1
                                                                      Exhibit 24


                               POWER OF ATTORNEY

           The undersigned hereby constitutes and appoints Paul T. Winn and
James C. Gale, each acting singly, his attorneys-in-fact, with full power to act
without the other, to execute on his behalf, individually and in his capacity as
a director of Genicom Corporation (the "Company"), and to file any documents
referred to below relating to the registration of (i) 600,000 shares of the
Company's Common Stock, and (ii) an equal number of rights to purchase shares of
Common Stock pursuant to the Rights Agreement dated as of June 16, 1996 between
the Company and First Union National Bank of North Carolina ("Rights") to be
issued pursuant to the Company's 1997 Stock Option Plan; and (iii) 400,000
shares of the Company's Common Stock and (iv) an equal number of Rights to be
issued pursuant to the Company's 1998 Employee Ownership Participation Plan, and
(v) 70,000 shares of the Company's Common Stock and (vi) an equal number of
Rights to be issued pursuant to the Company's 1998 Non-Employee Directors Stock
Option Plan and (vii) 20,000 shares of the Company's Common Stock and (viii) an
equal number of Rights to be issued pursuant to options outstanding and held by
the non-employee directors of the Company, such documents being: registration
statements on Form S-8 to be filed with the Securities and Exchange Commission;
such statements with, and/or applications to, the regulatory authorities of any
state in the United States as may be necessary to permit such shares to be
offered in such states; any and all other documents required to be filed with
respect thereto with any regulatory authority; and any and all amendments
(post-effective and pre-effective) to any of the foregoing, with all exhibits
and documents required to be filed in connection therewith.

           The undersigned further grants unto such attorneys and each of them
full power and authority to perform each and every act necessary to be done in
order to accomplish the foregoing as fully as he himself might do.

           IN WITNESS WHEREOF, the undersigned has executed this power of
attorney as of this 20th day of May, 1998.

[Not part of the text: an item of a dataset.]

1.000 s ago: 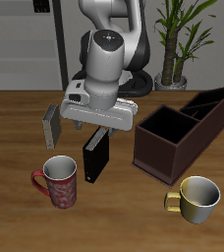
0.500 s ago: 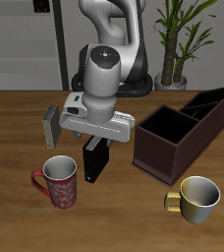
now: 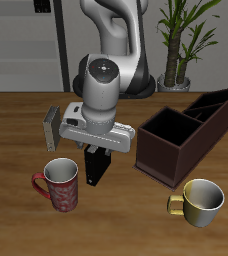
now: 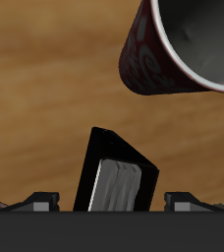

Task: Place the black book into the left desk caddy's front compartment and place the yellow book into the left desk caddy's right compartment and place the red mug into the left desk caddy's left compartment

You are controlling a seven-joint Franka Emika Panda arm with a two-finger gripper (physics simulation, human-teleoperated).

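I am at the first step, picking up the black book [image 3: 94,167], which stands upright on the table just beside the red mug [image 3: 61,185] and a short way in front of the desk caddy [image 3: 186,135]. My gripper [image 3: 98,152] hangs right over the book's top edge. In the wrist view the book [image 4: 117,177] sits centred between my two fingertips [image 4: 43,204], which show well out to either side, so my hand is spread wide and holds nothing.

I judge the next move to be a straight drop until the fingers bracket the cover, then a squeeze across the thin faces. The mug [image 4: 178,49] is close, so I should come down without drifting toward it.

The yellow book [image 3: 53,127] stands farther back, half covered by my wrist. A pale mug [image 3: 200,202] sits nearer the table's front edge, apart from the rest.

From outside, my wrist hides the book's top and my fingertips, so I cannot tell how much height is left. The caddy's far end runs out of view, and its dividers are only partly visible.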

                                             /s/ Don E. Ackerman
                                             --------------------
                                             Don E. Ackerman

   2

                                POWER OF ATTORNEY

           The undersigned hereby constitutes and appoints Paul T. Winn and
Karen M. Morinelli, each acting singly, his attorneys-in-fact, with full power
to act without the other, to execute on his behalf, individually and in his
capacity as an officer of Genicom Corporation (the "Company"), and to file any
documents referred to below relating to the registration of (i) 600,000 shares
of the Company's Common Stock, and (ii) an equal number of rights to purchase
shares of Common Stock pursuant to the Rights Agreement dated as of June 16,
1996 between the Company and First Union National Bank of North Carolina
("Rights") to be issued pursuant to the Company's 1997 Stock Option Plan; and
(iii) 400,000 shares of the Company's Common Stock and (iv) an equal number of
Rights to be issued pursuant to the Company's 1998 Employee Ownership
Participation Plan, and (v) 70,000 shares of the Company's Common Stock and (vi)
an equal number of Rights to be issued pursuant to the Company's 1998
Non-Employee Directors Stock Option Plan and (vii) 20,000 shares of the
Company's Common Stock and (viii) an equal number of Rights to be issued
pursuant to options outstanding and held by the non-employee directors of the
Company, such documents being: registration statements on Form S-8 to be filed
with the Securities and Exchange Commission; such statements with, and/or
applications to, the regulatory authorities of any state in the United States as
may be necessary to permit such shares to be offered in such states; any and all
other documents required to be filed with respect thereto with any regulatory
authority; and any and all amendments (post-effective and pre-effective) to any
of the foregoing, with all exhibits and documents required to be filed in
connection therewith.

           The undersigned further grants unto such attorneys and each of them
full power and authority to perform each and every act necessary to be done in
order to accomplish the foregoing as fully as he himself might do.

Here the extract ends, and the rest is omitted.